Directions ▸ Give back the whole listing exactly as shown.

Data extract ▸
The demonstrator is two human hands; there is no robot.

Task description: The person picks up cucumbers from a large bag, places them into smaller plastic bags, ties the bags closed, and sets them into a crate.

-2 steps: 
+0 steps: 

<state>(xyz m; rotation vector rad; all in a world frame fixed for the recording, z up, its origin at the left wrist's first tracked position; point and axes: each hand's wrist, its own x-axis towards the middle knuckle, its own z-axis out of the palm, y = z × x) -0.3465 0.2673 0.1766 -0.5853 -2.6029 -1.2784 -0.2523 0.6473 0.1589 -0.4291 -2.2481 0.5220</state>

Exercise solution ▸
The demonstrator is two human hands; there is no robot.

Task description: The person picks up cucumbers from a large bag, places them into smaller plastic bags, ties the bags closed, and sets them into a crate.

-2 steps: 
+0 steps: 

<state>(xyz m; rotation vector rad; all in a world frame fixed for the recording, z up, its origin at the left wrist's first tracked position; point and axes: each hand's wrist, its own x-axis towards the middle knuckle, its own z-axis out of the palm, y = z × x) -0.3465 0.2673 0.1766 -0.5853 -2.6029 -1.2784 -0.2523 0.6473 0.1589 -0.4291 -2.2481 0.5220</state>

With the output given, the exercise is complete.